Reviewed Non-Signal Pages

  • Search, Retrieval, And RAG: Database + Index Map: source p. 223; batch 04; status non-signal/reviewed; ledger reason in visual-review-ledger.json
  • Search, Retrieval, And RAG: LLM + RAG Map: source p. 209; batch 06; status non-signal/reviewed; ledger reason in visual-review-ledger.json
  • Search, Retrieval, And RAG: LLM + Embedding Map: source p. 164; batch 09; status non-signal/reviewed; ledger reason in visual-review-ledger.json
  • Search, Retrieval, And RAG: API Gateway + Database Map: source p. 389; batch 11; status non-signal/reviewed; ledger reason in visual-review-ledger.json
  • Search, Retrieval, And RAG: Database + Index Map: source p. 275; batch 12; status non-signal/reviewed; ledger reason in visual-review-ledger.json
  • Search, Retrieval, And RAG: Database + LLM Map: source p. 197; batch 16; status non-signal/reviewed; ledger reason in visual-review-ledger.json
  • Search, Retrieval, And RAG: Embedding + Pattern Map: source p. 165; batch 25; status non-signal/reviewed; ledger reason in visual-review-ledger.json
  • Search, Retrieval, And RAG: LLM + Embedding Map: source p. 365; batch 28; status non-signal/reviewed; ledger reason in visual-review-ledger.json
  • Search, Retrieval, And RAG: Session + Index Map: source p. 418; batch 31; status non-signal/reviewed; ledger reason in visual-review-ledger.json

Use When

  • Users or AI systems need source-grounded lookup over documents, records, or knowledge.

Avoid When

  • Permissions cannot be enforced before retrieval.

Core Model

  • Retrieval is a derived read model optimized for intent, relevance, freshness, and access control.
  • Prefer explicit ownership over accidental coupling. Every boundary should say who owns correctness, cost, data, recovery, and change.
  • Use corpus page pointers for inspection, and keep the chapter notes focused on reusable design decisions.

Implementation Guidance

  • Choose chunking, metadata, indexing, ranking, permission filters, and reindex flow before trusting answers.
  • Write the smallest useful design note: purpose, inputs, outputs, state, failure behavior, observability, and rollback.
  • Choose the first implementation that can be tested against the real workflow without hiding a known production risk.

Tradeoffs

  • Vector search broadens recall, while keyword and filters improve precision and control.
  • Centralization reduces duplicated work but can become a bottleneck when every team needs exceptions.
  • Specialized infrastructure helps at scale, but it must earn its operational cost.

Failure Modes

  • The answer cites stale or unauthorized source content.
  • The diagram shows boxes but not ownership, retry behavior, data freshness, or user-visible failure.
  • The system has no proof path for the highest-risk assumption.

Decision Checklist

  • Evaluate recall, precision, citation quality, freshness, and permission filtering with real examples.
  • Name the owner, source of truth, timeout, retry policy, and evidence that the path works.
  • Add one regression check for the failure mode most likely to recur.

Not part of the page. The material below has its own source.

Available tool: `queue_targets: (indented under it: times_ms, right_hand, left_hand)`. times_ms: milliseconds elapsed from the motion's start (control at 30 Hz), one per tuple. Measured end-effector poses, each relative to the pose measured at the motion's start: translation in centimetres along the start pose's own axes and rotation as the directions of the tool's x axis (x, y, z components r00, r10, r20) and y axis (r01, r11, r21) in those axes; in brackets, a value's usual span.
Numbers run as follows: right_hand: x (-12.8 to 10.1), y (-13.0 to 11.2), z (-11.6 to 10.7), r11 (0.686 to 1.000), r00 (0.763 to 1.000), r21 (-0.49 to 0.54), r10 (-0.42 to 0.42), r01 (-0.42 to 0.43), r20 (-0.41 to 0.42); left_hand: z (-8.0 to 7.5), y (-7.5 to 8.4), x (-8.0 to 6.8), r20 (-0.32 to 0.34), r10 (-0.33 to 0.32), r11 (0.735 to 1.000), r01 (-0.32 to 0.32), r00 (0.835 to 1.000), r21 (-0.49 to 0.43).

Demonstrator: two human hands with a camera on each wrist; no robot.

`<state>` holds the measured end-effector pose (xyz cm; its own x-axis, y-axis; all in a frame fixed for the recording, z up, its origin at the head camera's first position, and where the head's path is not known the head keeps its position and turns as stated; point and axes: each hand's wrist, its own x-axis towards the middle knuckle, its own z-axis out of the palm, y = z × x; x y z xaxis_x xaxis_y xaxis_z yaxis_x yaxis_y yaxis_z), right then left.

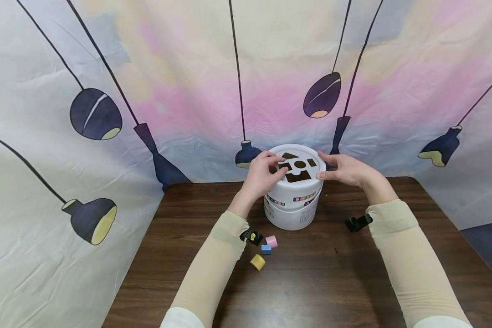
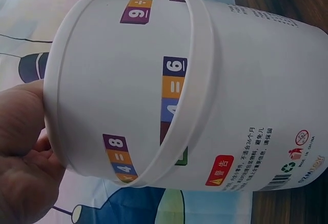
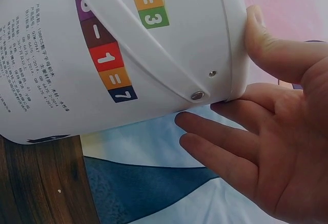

Neutral Automation Examples

  • A policy assistant retrieves only documents visible to the current role, then returns citations with the answer.
  • A neutral internal automation starts with fixtures, then adds credentials, permissions, and production scheduling only after the boundary is tested.
  • A customer-facing workflow keeps irreversible actions behind explicit approval until metrics show it is safe to automate further.